[Stored records]
|---|

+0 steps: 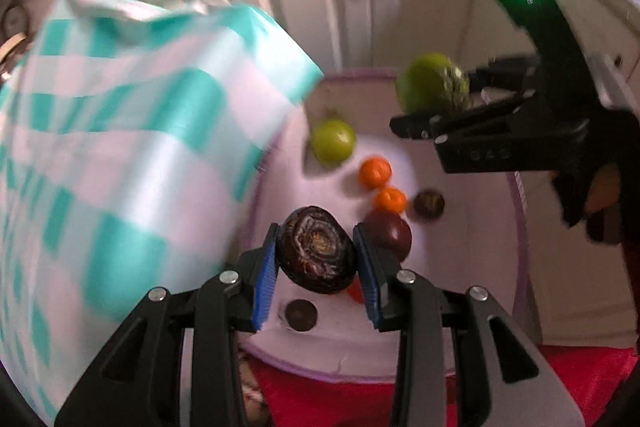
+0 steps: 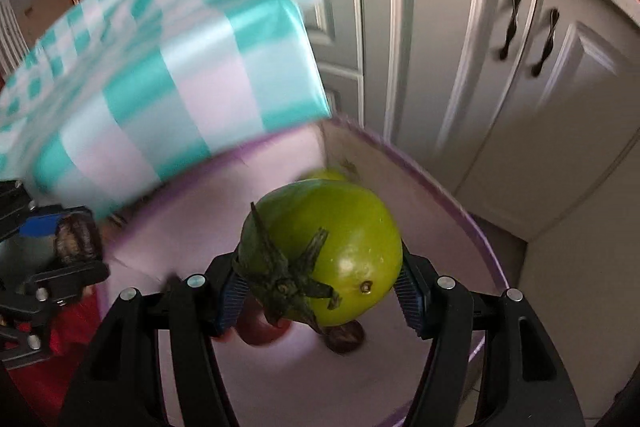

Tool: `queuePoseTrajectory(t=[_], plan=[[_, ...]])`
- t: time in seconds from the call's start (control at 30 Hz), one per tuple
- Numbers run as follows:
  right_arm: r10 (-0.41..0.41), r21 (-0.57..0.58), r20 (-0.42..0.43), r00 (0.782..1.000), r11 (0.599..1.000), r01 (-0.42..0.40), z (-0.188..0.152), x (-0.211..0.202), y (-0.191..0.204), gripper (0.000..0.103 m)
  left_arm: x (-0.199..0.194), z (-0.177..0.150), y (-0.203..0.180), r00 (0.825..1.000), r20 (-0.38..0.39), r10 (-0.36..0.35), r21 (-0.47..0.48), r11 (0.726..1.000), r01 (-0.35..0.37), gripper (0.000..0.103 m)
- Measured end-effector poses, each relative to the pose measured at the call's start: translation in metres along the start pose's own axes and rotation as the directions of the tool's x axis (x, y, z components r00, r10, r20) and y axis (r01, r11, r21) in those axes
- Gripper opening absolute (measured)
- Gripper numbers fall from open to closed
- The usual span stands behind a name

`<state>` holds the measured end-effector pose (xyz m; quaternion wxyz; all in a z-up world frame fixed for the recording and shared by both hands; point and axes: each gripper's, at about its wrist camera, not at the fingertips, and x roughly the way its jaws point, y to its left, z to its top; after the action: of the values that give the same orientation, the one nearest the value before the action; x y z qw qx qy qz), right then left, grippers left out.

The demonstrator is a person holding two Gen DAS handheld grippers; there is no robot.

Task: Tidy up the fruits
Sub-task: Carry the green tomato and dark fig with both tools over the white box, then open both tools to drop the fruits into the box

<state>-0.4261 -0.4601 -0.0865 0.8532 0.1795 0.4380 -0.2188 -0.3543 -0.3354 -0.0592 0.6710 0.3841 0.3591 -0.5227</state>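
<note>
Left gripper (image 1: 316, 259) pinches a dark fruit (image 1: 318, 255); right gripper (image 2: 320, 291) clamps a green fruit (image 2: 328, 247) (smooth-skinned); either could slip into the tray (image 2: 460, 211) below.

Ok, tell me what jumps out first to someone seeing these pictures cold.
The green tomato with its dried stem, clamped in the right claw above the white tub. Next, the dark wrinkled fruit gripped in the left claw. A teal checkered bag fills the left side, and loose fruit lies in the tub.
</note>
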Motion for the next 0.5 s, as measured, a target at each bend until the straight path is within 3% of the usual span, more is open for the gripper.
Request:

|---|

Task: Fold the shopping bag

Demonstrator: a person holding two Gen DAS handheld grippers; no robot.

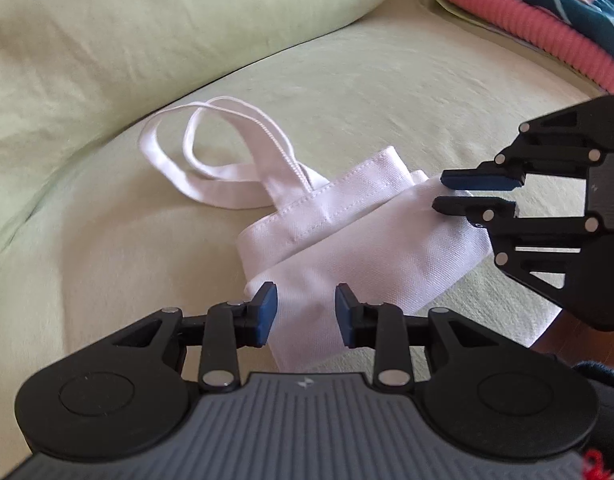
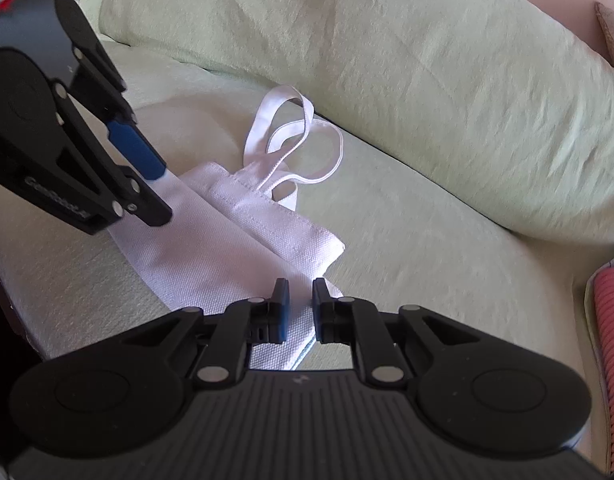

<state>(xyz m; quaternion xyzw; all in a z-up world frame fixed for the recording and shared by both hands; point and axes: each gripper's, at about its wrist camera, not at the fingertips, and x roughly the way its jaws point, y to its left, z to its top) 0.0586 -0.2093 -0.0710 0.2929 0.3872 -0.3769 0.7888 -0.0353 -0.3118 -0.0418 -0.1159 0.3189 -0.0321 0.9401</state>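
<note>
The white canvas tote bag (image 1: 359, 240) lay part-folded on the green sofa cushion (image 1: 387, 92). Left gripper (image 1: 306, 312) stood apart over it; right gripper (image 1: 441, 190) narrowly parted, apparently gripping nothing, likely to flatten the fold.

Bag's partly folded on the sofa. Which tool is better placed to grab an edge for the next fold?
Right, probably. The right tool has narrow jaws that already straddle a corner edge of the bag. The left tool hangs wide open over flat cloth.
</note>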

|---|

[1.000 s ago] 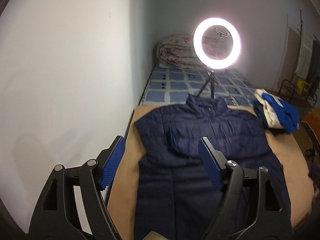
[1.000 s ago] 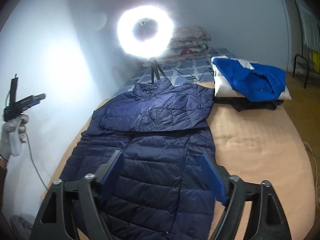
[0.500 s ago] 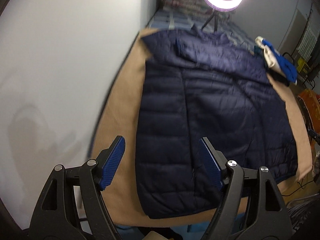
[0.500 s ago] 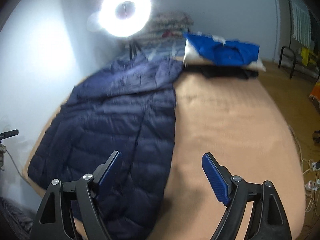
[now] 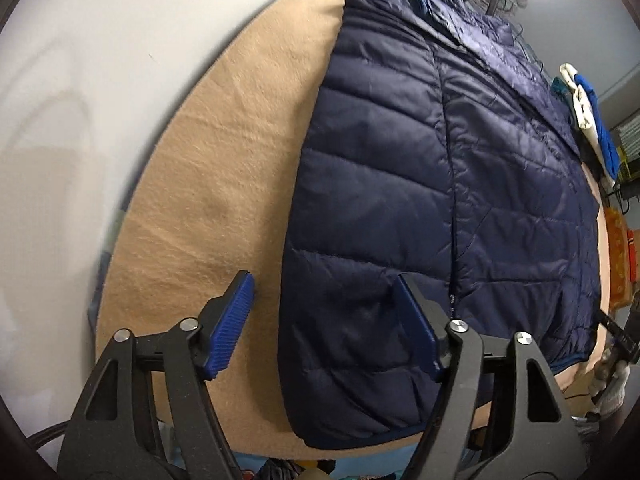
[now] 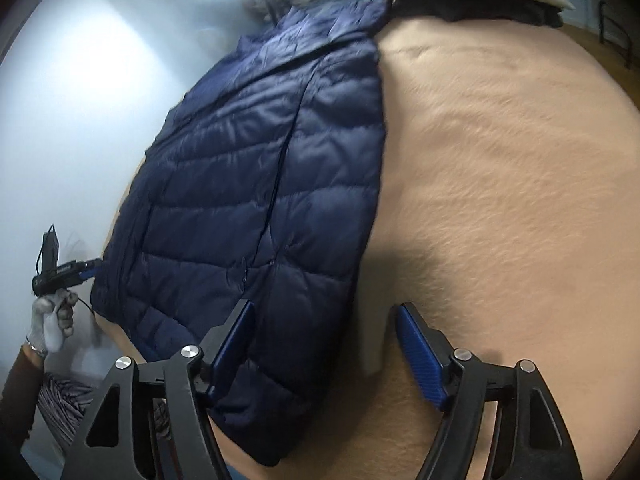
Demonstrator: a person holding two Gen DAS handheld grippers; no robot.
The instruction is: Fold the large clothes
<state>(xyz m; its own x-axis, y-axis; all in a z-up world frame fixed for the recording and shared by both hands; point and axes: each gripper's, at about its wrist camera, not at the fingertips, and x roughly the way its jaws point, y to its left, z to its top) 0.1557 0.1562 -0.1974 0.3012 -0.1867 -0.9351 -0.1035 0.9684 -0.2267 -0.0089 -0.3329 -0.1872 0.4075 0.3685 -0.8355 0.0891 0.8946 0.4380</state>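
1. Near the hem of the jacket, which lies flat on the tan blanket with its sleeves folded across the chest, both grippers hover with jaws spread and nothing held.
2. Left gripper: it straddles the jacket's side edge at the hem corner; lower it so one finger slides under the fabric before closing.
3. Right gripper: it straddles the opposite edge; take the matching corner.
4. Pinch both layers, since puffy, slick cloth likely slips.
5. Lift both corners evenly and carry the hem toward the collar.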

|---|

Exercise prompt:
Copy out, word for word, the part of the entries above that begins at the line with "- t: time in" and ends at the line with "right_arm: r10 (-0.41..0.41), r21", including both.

Expected answer:
- t: time in seconds from the call's start (control at 30 Hz), one per tuple
- Numbers run as follows:
  right_arm: r10 (-0.41..0.41), r21 (-0.57..0.58), r20 (-0.42..0.43), r00 (0.782..1.000), r11 (0.599..1.000), r01 (-0.42..0.40), z (-0.188..0.152), x (-0.211..0.202), y (-0.191..0.204), gripper (0.000..0.103 m)

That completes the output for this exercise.